In tutto ciò, magra la figura dell’Unione Europea (per i 25 Paesi membri parla solo quello che ne detiene in quel preciso momento la Presidenza, in questo caso il Regno Unito), dichiaratasi totalmente contraria all’introduzione nella Convenzione di un articolo su questo tema: una bella distanza, quindi, tra il dire e il fare!
Il Consiglio Nazionale sulla Disabilità
Intanto, parallelamente alle attività appena descritte, è continuata anche l’azione di lobbying del Consiglio Nazionale sulla Disabilità, al fine di riuscire ad includere nella discussione dell’International Disability Caucus il tema dell’educazione inclusiva anche per le persone sorde e per quelle cieche.

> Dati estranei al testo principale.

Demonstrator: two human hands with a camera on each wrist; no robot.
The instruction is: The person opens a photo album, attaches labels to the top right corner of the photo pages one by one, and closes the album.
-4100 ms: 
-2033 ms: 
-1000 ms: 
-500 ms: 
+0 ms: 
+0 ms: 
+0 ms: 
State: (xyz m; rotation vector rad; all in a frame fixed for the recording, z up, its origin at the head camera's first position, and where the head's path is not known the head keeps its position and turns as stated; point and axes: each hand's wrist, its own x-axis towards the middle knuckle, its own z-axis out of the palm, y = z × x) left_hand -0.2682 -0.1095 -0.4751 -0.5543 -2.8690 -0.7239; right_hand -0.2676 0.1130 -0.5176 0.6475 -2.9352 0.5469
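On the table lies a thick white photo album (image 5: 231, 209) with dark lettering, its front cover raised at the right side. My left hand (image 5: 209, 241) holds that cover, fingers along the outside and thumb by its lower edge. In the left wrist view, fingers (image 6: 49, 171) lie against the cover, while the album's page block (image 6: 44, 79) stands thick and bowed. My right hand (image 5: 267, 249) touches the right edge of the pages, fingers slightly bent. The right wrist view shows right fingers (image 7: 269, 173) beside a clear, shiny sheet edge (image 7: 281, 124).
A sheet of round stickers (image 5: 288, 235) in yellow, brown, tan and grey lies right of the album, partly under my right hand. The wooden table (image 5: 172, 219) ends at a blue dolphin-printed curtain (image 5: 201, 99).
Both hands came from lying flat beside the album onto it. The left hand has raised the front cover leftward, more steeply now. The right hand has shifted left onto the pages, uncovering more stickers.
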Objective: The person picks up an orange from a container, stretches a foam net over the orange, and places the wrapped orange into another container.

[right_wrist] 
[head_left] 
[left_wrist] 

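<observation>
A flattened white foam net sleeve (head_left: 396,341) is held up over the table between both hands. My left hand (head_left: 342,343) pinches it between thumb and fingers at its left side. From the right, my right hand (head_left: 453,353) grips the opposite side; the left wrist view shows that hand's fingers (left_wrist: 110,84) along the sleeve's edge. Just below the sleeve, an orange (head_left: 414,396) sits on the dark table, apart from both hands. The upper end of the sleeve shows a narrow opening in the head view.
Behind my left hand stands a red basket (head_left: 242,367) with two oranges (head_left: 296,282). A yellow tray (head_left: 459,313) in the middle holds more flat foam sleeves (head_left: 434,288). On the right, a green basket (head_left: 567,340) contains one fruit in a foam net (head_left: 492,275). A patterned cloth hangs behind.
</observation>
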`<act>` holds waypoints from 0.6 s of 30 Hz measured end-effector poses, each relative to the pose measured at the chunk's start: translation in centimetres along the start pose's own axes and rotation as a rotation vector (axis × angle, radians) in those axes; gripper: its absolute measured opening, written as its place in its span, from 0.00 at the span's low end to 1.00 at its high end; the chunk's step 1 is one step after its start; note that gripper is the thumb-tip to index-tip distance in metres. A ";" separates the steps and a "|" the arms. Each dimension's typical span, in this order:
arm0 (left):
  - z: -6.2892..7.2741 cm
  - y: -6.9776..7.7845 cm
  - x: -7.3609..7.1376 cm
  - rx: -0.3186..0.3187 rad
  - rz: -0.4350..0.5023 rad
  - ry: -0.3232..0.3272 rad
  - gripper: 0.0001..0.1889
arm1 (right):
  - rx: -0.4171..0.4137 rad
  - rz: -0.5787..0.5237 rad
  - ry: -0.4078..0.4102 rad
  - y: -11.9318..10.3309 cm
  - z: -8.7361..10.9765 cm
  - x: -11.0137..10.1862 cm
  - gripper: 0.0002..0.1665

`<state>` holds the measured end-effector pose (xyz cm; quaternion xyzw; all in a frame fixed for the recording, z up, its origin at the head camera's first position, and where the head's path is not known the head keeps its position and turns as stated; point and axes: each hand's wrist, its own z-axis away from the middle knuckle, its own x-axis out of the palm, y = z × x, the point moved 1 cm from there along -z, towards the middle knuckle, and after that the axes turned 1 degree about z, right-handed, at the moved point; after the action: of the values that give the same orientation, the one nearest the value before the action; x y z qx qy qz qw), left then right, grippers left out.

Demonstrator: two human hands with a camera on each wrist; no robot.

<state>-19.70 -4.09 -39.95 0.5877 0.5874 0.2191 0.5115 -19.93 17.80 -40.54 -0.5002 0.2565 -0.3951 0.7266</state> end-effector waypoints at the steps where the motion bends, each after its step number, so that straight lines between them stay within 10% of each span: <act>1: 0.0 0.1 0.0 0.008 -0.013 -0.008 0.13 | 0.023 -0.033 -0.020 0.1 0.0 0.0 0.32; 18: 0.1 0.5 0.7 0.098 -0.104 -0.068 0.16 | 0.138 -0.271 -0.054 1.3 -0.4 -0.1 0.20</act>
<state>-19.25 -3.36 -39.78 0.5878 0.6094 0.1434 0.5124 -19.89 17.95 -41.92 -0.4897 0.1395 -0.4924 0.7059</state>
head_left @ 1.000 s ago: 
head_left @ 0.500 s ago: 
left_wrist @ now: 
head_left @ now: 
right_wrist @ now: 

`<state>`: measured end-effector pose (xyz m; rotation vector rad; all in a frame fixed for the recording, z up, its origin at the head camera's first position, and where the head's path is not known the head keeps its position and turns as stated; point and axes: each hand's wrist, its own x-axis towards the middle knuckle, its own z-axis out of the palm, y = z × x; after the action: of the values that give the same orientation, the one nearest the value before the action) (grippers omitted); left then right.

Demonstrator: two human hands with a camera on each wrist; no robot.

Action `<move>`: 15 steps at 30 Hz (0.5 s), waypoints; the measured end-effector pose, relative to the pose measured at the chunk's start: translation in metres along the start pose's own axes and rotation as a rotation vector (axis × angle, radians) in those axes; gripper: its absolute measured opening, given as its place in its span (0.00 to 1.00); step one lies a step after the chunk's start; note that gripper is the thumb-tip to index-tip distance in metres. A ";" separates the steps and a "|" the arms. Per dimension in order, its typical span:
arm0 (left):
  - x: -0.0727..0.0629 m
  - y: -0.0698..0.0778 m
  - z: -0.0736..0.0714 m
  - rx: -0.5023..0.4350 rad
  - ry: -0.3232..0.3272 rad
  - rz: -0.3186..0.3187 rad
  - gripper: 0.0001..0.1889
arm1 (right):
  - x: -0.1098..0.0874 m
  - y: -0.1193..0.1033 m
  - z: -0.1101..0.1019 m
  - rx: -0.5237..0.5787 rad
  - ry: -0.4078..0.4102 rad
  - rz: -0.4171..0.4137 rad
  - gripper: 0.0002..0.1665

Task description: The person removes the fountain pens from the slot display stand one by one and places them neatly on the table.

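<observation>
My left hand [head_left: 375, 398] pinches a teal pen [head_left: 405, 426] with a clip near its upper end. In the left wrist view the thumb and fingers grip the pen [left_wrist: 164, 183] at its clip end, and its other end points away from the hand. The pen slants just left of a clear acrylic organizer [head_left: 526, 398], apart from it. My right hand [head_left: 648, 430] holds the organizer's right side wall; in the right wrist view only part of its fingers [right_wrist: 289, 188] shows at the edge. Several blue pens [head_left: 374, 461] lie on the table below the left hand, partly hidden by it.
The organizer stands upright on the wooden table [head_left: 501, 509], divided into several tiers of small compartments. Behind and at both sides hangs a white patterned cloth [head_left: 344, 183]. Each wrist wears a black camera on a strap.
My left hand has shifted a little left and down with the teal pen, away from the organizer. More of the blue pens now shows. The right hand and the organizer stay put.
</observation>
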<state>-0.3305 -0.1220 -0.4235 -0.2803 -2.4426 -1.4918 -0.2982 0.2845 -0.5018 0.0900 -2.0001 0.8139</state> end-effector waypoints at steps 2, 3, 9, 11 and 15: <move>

Proprio su questo è stato preparato un documento, Inclusive Education for All (“Educazione inclusiva per tutti”) sottoscritto dal Consiglio Nazionale Inglese, da Disability Australia e da varie organizzazioni nazionali.
Tale testo ha riaperto il dibattito sul tema dell’educazione inclusiva anche per le persone sorde e per quelle cieche e quindi una persona parlerà in Assemblea plenaria per sostenere la posizione in esso espressa.